I have learnt that sometimes you need to stop investing in bad relationships.

And the world does not necessarily end when you run out of calendars.

Saturday, December 29, 2012

Grandmother


My grandmother: a portrait in landscape

Thursday, December 27, 2012

A Heart




My window loves me

Wednesday, December 26, 2012

Christmas 2012



Christmas Candles

Midday Naps

Too many puddings

More food

Gaudy Decorations

We missed out on the Christmas crackers, but after several breakfast cocktails my grandmother was hilarious. Good times.

Monday, December 24, 2012

Merry Christmas 2012



Ah, Christmas. A day to spend time with family, eat rich food, drink too much wine and listen to drunk grandma laugh uproariously at the Christmas cracker jokes. A day to wear silly hats, drape tinsel over the entire house, and take midday naps. For those unlucky enough to work, a day to make extra money. A time to watch terrible Christmas-themed movies and not feel bad about enjoying them. A day to play cheesy Christmas music whilst pretending not to enjoy it. A time to hang gaudy ornaments all over a tree that has somehow made its way into the house. A day to give gifts to the people you love, and also to the person you got at the work Kris Kringle. A day to relax, to reflect, and to enjoy life.

Merry Christmas.

Beach Trip

It hasn't been a year for beach trips. The town I'm working in is notoriously cold, it rains all the time, and it's a fair distance from the beach.

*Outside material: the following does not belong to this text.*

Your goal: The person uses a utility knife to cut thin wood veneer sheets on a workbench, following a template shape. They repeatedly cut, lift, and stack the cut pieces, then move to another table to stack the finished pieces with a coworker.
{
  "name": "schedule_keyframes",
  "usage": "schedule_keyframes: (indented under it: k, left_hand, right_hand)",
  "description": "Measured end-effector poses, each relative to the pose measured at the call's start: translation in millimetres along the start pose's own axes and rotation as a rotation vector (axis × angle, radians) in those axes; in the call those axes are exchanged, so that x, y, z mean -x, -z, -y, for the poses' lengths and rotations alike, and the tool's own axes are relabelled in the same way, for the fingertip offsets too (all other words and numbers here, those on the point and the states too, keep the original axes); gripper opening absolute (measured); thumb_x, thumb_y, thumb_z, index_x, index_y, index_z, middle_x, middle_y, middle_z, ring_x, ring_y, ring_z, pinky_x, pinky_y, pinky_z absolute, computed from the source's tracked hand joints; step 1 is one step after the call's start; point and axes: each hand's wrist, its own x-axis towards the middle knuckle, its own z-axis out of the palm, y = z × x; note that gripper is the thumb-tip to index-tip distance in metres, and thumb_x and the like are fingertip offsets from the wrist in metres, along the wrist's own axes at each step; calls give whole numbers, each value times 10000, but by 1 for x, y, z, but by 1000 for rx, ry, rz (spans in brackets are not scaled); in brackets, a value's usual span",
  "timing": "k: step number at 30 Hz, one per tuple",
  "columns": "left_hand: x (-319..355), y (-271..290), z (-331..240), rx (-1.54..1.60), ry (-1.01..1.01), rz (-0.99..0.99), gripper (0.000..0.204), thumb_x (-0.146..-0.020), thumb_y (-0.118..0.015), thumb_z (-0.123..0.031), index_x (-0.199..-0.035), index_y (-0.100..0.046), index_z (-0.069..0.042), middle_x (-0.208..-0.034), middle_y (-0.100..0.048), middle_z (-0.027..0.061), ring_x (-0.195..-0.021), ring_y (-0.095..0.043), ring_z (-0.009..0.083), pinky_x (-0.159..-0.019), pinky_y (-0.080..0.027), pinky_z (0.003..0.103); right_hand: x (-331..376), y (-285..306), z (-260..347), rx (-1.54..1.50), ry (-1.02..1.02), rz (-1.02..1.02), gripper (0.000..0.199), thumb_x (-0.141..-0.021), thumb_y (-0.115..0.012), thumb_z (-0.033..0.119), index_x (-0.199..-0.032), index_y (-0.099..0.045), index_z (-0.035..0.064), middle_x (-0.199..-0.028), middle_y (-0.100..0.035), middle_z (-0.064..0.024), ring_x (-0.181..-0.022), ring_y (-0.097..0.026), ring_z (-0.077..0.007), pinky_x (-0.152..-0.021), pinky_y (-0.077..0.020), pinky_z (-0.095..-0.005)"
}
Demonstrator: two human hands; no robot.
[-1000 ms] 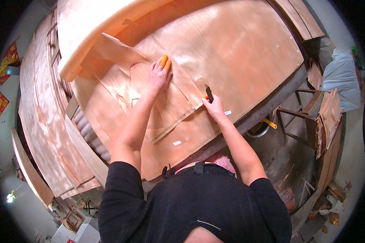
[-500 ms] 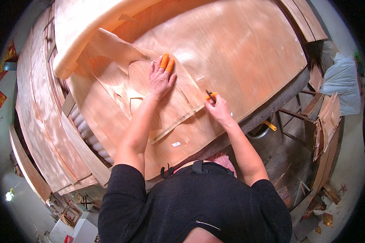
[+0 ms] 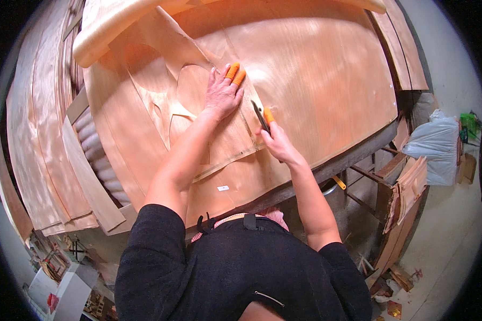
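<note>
My left hand (image 3: 223,97) lies flat with fingers stretched out, pressing on a smaller wood veneer piece (image 3: 225,140). Orange covers wrap two of its fingers. Just right of that piece's edge, my right hand (image 3: 278,143) grips a slim dark knife (image 3: 259,115), its tip pointing away from me. One right finger, also in an orange cover, extends along the tool. Beneath everything lies a large veneer sheet (image 3: 332,69) on the worktable. Torn and curled veneer scraps (image 3: 158,104) lie left of my left hand.
A curled veneer roll (image 3: 104,40) crosses the far left. Stacked long sheets (image 3: 40,144) stand at left. A small white label (image 3: 223,188) lies near the table's front edge. At right are a yellow handle (image 3: 339,182), broken veneer strips (image 3: 407,192) and a white plastic bag (image 3: 432,147).
My right hand has moved left and turned, so more of the knife shows along the veneer piece's edge. My left hand still presses the veneer. The whole view has shifted slightly.
</note>
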Motion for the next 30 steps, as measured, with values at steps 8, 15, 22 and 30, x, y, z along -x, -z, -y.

But a few weekends ago Sprite and I finally tired of sitting inside the cold house, and ventured out into the cold outdoors.

We went to the beach.

It was just as I'd expected. It was a 30 minute drive away, it was deserted, it was windy, and it was cold.

It was wonderful.




Sunday, December 23, 2012

Teacup Chihuahua

So, my sister bought a teacup chihuahua. I never thought it would happen to our family. We have outdoor dogs that chase mice and bark at intruders, not handbag-sized dogs that sleep under the covers.

She called it 'Tetley', as in Tetley tea, teacup, teacup chihuahua ... yeah. Anyway, now she has turned into a crazy dog lady.


And, unlike most of the other animals we've had, this strange little dog loves my sister above all other things in this world.


But my sister is obsessed.



"Look at my dog, look at her sleeping, look how she's eating, look she's watching the TV, look at her run ..."


I cannot have a sensible conversation with her now that the dog is around.

"Take a picture of Tetley! Take a picture of Tetley sleeping! Take a picture, she's eating! Take a picture of Tetley sitting on the rocking horse! Take a picture of Tetley dressed up as Santa, sitting on the rocking horse!"

Merry Christmas.


Friday, December 21, 2012

New Guy

Meet the new guy!

It has come as a bit of a surprise - meeting him certainly wasn't something I'd planned for, or expected.

He's certainly not my usual type.

His pedigree is a bit of a mystery - nobody I know has met his parents, or any of his brothers or sisters. Come to think of it, I don't even know if he has any brothers or sisters.

I have no idea what he plans to do with his life, but I hear unofficially he is showing some promise as an athlete.

I only just met him today, but well ... I think we would be cute together.



Help me with a name?






The new guy

Tuesday, December 11, 2012

One is enough

"And did you get any of the chocolates I brought in last time?" asks a returning patient.

I don't remember, but I tell her I had one, thanks.

She looks me up and down and says, "one is probably enough. I like your figure the way it is"


Joke's on you, lady. I probably had two.

Phones

She came in with a GP letter, "please see this patient with a view to hospital admission and IV fluids". Sure. She looked too well for a hospital admission, but she'd had gastro for two days and a recent collapse, so I'd run a bag of fluids.

I explained as much to the patient and she looked up from her phone and replied, "good luck".

Why?

"Last time they had 28 tries at putting a cannula in, and they had to get the anaesthetist in and even he had trouble. I have really difficult veins".

Nice, thanks. I palpated a vein - felt ok.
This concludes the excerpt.